Dr. Sieving became director of the National Eye Institute, NIH, in 2001. He came from the University of Michigan Medical School, where he was the Paul R. Lichter Professor of Ophthalmic Genetics and the founding Director of the Center for Retinal and Macular Degeneration in the Department of Ophthalmology and Visual Sciences.
After undergraduate work in history and physics at Valparaiso University, Dr. Sieving studied nuclear physics at Yale Graduate School in 1970-73 under D. Allan Bromley and attended Yale Law School from 1973-74. He received his M.D. from the University of Illinois College of Medicine in 1978 and a Ph.D. in bioengineering from the University of Illinois Graduate College in 1981. Dr. Sieving completed an ophthalmology residency at the University of Illinois Eye and Ear Infirmary in Chicago. After post-doctoral study of retinal physiology with Roy H. Steinberg in 1982-83 at the University of California, San Francisco, he did a clinical fellowship in genetic retinal degenerations with Eliot Berson in 1984-85 at Harvard Medical School, Massachusetts Eye and Ear Infirmary.
Dr. Sieving is known internationally for studies of human progressive blinding genetic retinal neurodegenerations, including retinitis pigmentosa, and rodent models of these conditions. His laboratory study of pharmacological approaches to slowing degeneration in transgenic animal models led to the first human clinical trial of ciliary neurotrophic factor (CNTF) for retinitis pigmentosa, published in Proceedings of the National Academy of Sciences, 2006. He also developed a mouse model of X-linked retinoschisis and successfully treated this using gene therapy which restored retinal function. In 2015 Dr. Sieving’s lab launched a gene therapy clinical trial to evaluate safety and efficacy in humans. He maintains a clinical practice at NEI for patients with these and other genetic retinal diseases, including Stargardt juvenile macular degeneration.

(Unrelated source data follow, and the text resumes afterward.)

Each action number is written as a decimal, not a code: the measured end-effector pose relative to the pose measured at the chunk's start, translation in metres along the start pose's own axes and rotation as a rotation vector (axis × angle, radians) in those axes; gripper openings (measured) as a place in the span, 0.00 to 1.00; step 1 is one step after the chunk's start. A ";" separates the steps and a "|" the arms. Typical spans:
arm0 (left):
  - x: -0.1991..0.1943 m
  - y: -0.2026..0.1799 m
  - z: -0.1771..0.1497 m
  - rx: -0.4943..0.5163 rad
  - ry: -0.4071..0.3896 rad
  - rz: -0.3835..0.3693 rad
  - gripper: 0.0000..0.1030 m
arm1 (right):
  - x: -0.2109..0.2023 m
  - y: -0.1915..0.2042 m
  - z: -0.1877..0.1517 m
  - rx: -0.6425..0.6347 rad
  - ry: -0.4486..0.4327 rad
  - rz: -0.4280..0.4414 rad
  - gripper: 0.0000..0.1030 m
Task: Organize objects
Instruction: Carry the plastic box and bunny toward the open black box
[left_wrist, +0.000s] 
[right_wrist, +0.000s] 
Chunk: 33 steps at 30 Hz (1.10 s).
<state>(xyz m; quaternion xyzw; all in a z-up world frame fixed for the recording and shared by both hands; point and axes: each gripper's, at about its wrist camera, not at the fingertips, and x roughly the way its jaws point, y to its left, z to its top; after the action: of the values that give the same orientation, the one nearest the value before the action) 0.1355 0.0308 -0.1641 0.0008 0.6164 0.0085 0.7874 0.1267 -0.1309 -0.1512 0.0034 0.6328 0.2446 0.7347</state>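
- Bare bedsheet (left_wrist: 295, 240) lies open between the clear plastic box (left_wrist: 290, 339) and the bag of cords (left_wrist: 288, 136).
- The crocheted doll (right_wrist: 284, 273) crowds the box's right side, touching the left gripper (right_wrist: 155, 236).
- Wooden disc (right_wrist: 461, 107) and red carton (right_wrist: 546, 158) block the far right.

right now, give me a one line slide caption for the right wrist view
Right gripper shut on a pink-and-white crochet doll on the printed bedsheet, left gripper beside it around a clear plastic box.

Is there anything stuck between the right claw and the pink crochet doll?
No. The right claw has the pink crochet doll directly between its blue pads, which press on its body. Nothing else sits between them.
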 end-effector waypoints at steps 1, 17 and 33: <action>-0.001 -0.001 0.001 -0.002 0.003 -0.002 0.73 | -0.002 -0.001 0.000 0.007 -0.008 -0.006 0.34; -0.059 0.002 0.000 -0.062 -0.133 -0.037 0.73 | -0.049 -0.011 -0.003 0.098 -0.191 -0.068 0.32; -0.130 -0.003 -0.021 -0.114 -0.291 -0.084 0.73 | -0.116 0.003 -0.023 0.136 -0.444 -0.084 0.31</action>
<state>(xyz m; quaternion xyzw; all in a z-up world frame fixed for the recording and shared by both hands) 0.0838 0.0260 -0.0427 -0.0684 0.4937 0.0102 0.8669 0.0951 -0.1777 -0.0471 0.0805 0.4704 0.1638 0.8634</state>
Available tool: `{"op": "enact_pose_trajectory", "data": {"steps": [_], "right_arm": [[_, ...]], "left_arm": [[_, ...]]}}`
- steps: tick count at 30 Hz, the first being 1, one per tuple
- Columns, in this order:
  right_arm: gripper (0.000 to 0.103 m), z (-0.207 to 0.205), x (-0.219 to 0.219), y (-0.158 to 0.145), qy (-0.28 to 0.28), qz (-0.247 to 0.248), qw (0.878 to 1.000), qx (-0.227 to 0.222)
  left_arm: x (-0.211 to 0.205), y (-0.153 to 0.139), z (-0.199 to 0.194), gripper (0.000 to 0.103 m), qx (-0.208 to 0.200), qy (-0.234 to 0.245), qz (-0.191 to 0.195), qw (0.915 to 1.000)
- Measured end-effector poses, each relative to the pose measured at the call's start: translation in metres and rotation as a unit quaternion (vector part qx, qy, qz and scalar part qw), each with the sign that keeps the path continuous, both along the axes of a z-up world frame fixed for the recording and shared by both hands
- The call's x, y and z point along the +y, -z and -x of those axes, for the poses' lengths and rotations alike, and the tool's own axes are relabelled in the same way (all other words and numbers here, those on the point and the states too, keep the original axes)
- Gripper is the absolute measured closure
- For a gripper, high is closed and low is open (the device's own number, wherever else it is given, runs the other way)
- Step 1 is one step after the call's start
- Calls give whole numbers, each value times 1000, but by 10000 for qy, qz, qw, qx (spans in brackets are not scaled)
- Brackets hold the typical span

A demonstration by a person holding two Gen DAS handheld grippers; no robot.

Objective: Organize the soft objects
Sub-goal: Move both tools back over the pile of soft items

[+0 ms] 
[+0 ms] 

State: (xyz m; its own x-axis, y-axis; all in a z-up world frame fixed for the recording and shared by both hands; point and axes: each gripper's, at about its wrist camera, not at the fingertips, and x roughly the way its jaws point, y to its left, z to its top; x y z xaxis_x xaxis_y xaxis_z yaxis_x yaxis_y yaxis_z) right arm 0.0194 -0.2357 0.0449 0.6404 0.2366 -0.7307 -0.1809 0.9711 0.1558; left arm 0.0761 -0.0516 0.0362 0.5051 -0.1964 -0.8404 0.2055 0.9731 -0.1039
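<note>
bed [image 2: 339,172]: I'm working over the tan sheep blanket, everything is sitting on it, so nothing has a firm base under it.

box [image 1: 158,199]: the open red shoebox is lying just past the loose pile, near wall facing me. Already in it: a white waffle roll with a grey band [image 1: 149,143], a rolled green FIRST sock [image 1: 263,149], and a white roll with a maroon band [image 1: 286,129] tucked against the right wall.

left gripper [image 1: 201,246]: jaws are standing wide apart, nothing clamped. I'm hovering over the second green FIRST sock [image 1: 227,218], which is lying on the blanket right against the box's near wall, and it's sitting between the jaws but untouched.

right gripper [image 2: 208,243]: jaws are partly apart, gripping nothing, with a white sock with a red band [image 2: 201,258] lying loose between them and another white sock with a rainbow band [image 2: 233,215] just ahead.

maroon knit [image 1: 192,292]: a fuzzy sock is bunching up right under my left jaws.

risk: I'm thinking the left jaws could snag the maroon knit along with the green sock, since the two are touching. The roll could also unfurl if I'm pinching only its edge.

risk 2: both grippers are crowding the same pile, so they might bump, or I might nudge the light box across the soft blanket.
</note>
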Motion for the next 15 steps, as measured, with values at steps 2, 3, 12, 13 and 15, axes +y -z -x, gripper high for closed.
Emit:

Dr. Sieving served as Vice Chair for Clinical Research for the Foundation Fighting Blindness from 1996-2001. He is on the Bressler Vision Award committee and is a jury member for the €1 million annual ‘Vision Award’ of the Champalimaud Foundation, Portugal. He was elected to membership in the American Ophthalmological Society in 1993 and the Academia Ophthalmologica Internationalis in 2005. He received an honorary Doctor of Science from Valparaiso University in 2003 and has been named among the ‘Best Doctors in America’ multiple years. He has received numerous awards, including the Research to Prevent Blindness Senior Scientific Investigator Award, 1998; the Alcon Research Institute Award, 2000; and the Pisart Vision Award from the New York Lighthouse International for the Blind in 2005. Dr. Sieving was elected to the Institute of Medicine of the National Academy of Sciences in 2006.